**What you should do:** The answer is to be the lines below that lie between the line holding "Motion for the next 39" and the line holding "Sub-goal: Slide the", inclusive, transcribed exactly and free of pictures.

**Data to use:**
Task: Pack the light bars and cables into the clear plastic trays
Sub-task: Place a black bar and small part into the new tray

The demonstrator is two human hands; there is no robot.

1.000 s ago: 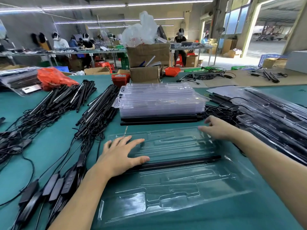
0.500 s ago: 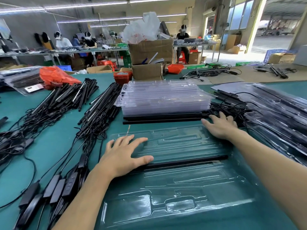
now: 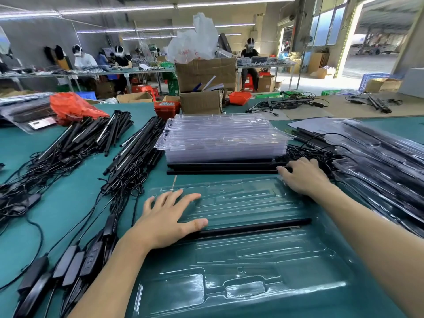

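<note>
A clear plastic tray (image 3: 257, 267) lies on the green table right in front of me. One black light bar (image 3: 252, 227) sits in its middle slot. My left hand (image 3: 167, 221) rests flat on the tray's left end, thumb against the bar's left end. My right hand (image 3: 302, 176) lies past the tray's far right corner, its fingertips touching the right end of loose black bars (image 3: 218, 167) lying under a stack of empty clear trays (image 3: 224, 138). Nothing is lifted.
Heaps of black light bars with tangled cables (image 3: 128, 157) and power adapters (image 3: 68, 267) fill the left side. Filled trays (image 3: 378, 161) pile up on the right. Cardboard boxes (image 3: 202, 102), a red bin (image 3: 166, 107) and an orange bag (image 3: 73, 106) stand behind.
My right hand has slid from the tray's far right corner back to the ends of the black bars under the stack. My left hand has stayed on the tray.
</note>
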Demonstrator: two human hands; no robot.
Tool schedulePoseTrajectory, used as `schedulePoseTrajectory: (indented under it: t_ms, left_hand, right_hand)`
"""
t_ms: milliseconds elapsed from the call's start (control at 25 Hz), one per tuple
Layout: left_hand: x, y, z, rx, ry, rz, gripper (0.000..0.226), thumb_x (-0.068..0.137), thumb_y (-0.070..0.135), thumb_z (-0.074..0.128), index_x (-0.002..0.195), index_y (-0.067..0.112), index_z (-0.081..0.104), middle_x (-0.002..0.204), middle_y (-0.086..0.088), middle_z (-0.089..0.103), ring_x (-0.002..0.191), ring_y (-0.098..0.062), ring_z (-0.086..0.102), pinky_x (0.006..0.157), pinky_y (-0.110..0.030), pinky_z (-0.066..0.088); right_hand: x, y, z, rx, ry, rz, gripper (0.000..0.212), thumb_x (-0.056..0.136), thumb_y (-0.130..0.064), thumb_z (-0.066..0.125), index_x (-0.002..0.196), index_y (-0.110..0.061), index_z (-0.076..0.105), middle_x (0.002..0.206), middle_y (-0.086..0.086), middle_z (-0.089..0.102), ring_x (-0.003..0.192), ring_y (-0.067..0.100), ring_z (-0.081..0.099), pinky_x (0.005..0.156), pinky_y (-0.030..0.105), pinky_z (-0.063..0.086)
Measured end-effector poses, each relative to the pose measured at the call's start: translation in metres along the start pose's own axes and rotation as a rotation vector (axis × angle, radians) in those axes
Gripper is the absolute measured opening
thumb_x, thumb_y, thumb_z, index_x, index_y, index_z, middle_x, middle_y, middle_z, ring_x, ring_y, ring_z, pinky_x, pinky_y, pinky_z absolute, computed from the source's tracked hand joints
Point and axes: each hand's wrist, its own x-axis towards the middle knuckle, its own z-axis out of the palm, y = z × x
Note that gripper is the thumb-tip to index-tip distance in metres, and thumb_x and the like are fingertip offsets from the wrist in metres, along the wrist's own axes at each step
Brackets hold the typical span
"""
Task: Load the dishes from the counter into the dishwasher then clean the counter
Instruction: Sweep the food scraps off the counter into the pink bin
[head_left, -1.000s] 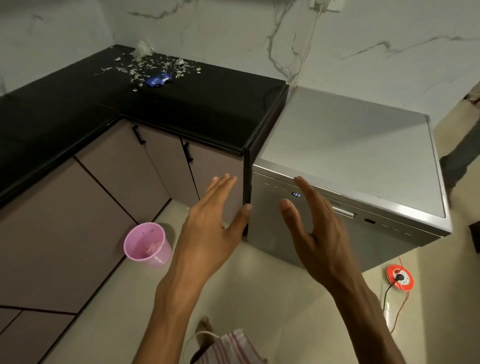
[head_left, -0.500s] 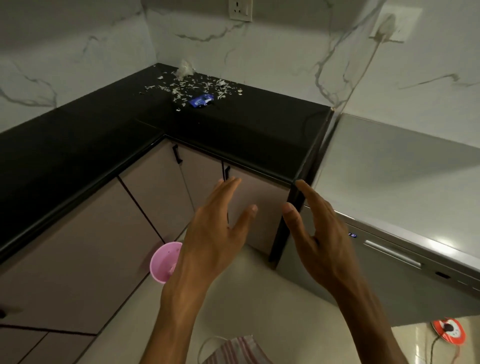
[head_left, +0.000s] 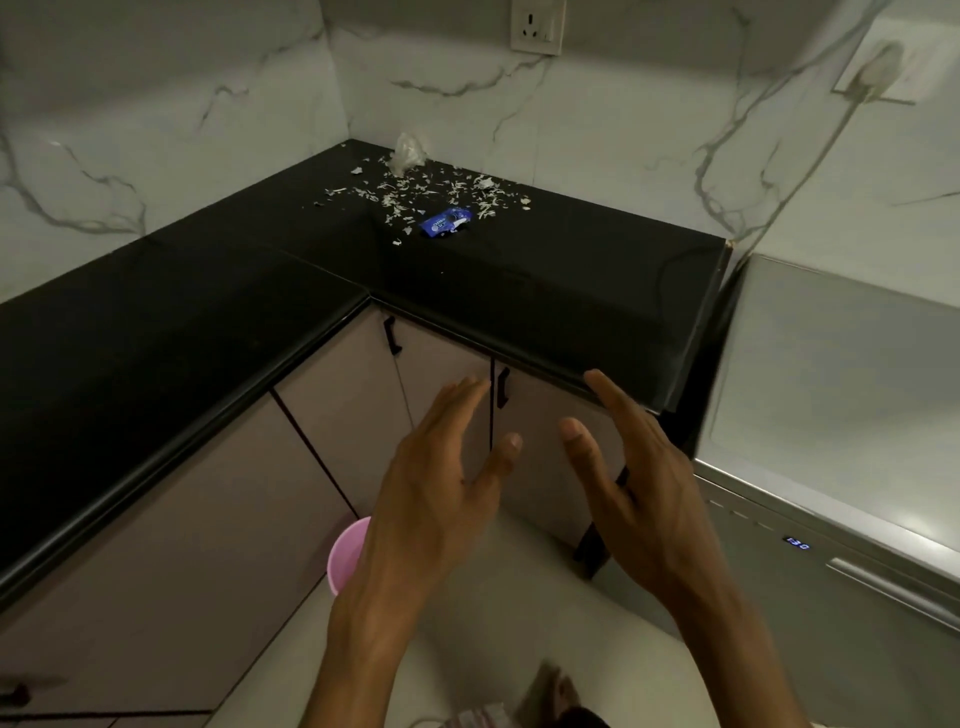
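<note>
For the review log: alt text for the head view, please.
Both hands, left hand and right hand, are raised open and empty before a black corner counter strewn with white scraps and a blue wrapper. A closed dishwasher stands right.

The dishwasher (head_left: 841, 597) shows small blue lit digits on its front panel just above the handle, seemingly "1:30", though blurred. Left of the dishwasher, on the black counter (head_left: 519, 291), a blue wrapper (head_left: 445, 223) carries white lettering too small to read.
</note>
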Motion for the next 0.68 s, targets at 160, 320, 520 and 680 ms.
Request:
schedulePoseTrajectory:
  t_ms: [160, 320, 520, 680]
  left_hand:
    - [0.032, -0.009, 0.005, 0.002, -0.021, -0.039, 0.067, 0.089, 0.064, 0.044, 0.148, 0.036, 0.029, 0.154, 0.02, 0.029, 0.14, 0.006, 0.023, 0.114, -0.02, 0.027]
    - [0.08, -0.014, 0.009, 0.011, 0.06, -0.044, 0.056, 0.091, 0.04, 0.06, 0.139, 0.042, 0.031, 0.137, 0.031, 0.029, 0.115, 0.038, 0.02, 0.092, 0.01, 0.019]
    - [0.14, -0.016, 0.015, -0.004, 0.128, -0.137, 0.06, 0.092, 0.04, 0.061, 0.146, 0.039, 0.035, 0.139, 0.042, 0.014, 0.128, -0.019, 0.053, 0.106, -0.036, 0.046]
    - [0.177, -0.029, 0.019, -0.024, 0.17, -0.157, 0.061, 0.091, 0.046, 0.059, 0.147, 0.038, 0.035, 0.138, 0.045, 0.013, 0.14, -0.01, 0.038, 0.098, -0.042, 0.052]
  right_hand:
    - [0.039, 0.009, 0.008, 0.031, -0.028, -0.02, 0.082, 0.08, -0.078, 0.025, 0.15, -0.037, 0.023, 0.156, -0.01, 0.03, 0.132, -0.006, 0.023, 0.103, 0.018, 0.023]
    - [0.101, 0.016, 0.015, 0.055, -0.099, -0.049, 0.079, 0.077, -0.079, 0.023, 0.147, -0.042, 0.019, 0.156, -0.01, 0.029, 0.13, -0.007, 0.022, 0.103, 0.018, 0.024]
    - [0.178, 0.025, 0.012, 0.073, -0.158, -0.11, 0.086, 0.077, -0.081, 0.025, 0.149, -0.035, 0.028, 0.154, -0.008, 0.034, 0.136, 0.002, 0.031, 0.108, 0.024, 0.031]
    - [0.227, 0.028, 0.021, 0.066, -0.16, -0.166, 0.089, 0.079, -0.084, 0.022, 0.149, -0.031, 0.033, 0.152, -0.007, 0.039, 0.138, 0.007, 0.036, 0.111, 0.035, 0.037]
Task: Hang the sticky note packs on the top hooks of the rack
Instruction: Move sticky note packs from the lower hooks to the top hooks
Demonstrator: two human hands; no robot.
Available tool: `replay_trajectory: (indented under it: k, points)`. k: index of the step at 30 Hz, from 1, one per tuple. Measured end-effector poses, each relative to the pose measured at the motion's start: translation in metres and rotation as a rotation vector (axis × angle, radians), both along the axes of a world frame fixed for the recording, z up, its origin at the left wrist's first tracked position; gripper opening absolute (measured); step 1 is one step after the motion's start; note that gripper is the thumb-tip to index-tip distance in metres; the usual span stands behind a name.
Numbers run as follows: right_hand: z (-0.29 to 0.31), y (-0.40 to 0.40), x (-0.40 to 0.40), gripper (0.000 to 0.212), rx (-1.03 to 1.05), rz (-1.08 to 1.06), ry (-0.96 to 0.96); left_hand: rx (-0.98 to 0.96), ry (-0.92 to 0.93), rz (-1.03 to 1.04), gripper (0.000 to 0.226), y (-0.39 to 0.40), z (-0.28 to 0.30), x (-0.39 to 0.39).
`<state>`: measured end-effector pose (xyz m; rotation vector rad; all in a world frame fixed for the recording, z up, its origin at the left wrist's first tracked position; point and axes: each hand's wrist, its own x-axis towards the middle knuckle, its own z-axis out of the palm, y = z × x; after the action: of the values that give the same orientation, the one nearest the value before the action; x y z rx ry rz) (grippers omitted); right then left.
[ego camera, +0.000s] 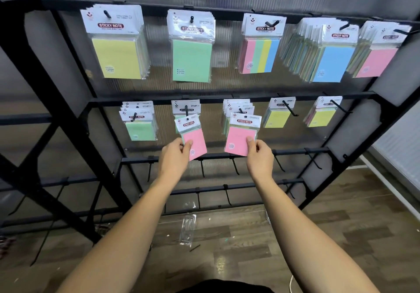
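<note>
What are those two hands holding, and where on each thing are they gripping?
Each holds a pink sticky note pack: the left hand pinches the left pack at its lower left corner, the right hand the right pack at its lower right corner.

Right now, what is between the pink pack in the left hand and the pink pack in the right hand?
In the head view, nothing hangs between the left pink pack and the right pink pack; only the ribbed back panel shows there.

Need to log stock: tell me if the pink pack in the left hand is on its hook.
Cannot tell: the left hand pinches the pink sticky note pack; its hole overlaps the hook tip.
</note>
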<state>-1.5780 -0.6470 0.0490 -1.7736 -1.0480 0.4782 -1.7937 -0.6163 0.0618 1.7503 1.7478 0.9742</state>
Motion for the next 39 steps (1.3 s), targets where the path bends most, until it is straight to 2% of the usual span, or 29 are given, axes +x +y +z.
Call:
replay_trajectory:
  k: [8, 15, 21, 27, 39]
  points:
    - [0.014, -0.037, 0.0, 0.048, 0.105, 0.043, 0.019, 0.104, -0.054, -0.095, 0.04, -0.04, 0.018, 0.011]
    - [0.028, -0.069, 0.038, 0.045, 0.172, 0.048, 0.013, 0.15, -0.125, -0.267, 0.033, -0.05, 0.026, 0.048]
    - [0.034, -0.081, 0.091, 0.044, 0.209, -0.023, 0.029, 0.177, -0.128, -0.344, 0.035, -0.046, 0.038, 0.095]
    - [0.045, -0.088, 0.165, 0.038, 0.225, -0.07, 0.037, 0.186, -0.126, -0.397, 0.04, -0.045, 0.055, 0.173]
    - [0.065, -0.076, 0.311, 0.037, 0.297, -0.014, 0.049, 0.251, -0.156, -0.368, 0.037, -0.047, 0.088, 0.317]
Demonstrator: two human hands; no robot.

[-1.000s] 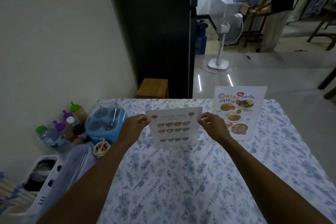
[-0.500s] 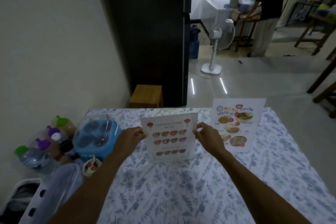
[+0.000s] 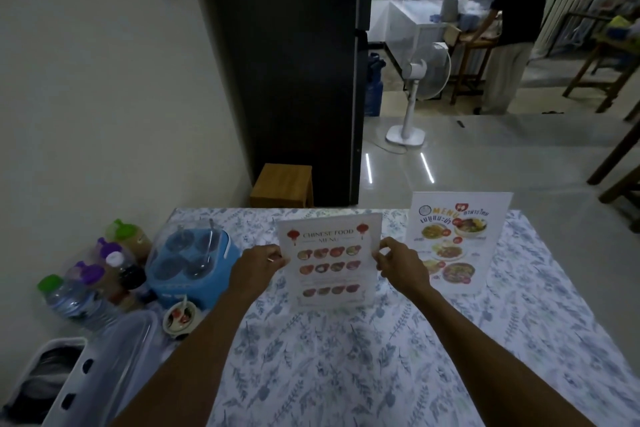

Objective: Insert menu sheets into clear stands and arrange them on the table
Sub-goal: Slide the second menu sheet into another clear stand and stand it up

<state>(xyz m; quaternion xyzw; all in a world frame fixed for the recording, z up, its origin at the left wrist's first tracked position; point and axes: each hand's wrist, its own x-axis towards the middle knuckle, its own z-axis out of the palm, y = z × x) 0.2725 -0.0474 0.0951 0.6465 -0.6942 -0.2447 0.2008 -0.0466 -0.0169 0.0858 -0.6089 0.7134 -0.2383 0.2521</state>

**Response to this exercise:**
Motion for the next 39 steps (1.3 s), targets where the path bends most, until it is straight to 2% of the usual span, or 29 are given, axes +x +y +z.
Call:
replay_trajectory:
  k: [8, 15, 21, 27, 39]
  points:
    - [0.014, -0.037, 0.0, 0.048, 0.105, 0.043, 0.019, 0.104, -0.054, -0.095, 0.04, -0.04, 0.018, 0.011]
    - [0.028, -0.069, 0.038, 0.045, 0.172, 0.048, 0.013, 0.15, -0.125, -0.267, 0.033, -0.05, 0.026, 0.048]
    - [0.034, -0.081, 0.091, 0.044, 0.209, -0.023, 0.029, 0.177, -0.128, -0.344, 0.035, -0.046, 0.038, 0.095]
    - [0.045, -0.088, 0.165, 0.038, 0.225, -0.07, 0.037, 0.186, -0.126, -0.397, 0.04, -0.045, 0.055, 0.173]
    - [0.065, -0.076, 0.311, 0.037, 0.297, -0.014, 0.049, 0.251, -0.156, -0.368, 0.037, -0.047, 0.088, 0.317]
Demonstrator: two human hands; no robot.

[-1.000s] 
[-0.500s] 
[+0.000s] 

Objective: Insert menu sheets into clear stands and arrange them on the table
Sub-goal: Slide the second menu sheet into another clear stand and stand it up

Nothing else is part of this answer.